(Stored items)
# # # #

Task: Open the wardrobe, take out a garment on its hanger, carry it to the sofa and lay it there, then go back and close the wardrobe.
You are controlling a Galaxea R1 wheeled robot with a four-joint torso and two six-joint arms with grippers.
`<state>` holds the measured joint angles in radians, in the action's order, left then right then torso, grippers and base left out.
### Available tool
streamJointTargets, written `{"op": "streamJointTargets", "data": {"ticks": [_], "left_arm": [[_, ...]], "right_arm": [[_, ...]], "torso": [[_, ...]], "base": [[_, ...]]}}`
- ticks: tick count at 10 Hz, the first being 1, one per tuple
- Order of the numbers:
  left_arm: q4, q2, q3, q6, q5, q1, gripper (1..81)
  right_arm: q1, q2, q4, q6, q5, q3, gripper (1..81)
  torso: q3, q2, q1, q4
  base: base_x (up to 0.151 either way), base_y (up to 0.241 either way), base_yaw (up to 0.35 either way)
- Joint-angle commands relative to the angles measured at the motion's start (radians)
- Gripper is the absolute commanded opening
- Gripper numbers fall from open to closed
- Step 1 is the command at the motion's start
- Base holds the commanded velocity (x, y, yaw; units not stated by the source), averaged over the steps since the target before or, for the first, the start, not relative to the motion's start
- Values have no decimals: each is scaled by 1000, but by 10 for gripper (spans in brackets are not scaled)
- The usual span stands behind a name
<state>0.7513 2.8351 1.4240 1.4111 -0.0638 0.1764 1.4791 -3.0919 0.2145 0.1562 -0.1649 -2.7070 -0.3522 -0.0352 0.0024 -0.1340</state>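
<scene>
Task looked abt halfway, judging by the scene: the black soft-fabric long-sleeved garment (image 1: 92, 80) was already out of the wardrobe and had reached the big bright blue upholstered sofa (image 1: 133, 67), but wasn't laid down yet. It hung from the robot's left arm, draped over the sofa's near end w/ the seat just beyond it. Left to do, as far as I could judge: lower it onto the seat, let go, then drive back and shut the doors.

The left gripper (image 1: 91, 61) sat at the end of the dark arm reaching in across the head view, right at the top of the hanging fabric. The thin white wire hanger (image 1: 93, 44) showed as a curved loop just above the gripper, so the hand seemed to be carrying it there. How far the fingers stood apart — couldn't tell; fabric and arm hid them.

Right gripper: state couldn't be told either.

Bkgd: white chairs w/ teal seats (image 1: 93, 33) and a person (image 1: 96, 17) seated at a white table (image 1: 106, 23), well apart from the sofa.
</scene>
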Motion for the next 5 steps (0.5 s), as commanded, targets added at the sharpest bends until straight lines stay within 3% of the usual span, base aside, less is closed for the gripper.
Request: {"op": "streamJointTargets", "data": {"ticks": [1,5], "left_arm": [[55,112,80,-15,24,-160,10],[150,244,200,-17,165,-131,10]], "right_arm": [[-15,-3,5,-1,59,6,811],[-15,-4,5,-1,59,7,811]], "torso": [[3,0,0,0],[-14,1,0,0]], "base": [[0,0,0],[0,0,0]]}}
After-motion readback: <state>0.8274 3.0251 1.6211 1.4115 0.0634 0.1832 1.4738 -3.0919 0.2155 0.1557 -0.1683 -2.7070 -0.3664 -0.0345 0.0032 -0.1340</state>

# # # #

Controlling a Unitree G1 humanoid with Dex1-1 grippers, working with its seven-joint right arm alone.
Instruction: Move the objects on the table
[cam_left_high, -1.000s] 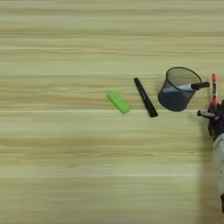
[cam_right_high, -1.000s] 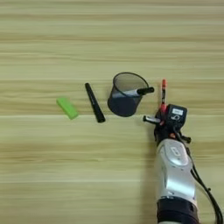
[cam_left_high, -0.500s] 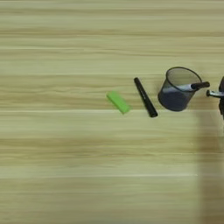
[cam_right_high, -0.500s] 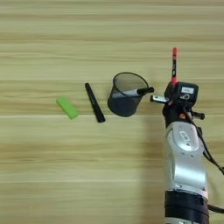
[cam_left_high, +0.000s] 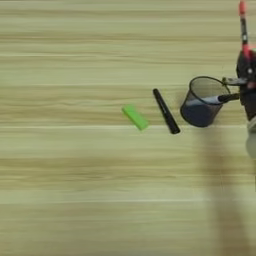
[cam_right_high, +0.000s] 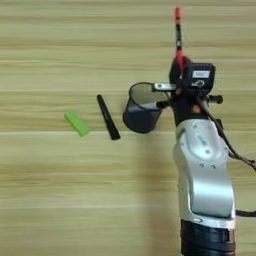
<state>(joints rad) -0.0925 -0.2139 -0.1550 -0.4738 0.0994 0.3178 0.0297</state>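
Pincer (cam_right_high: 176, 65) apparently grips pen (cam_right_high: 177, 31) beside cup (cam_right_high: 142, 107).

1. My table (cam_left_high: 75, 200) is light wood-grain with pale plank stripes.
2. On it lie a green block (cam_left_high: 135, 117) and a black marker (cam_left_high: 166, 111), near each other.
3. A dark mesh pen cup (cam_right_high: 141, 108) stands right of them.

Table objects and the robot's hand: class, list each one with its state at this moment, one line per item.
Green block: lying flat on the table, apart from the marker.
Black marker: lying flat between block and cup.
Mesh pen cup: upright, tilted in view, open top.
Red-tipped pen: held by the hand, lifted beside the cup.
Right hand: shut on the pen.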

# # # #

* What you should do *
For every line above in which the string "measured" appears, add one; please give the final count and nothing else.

* Exercise solution *
2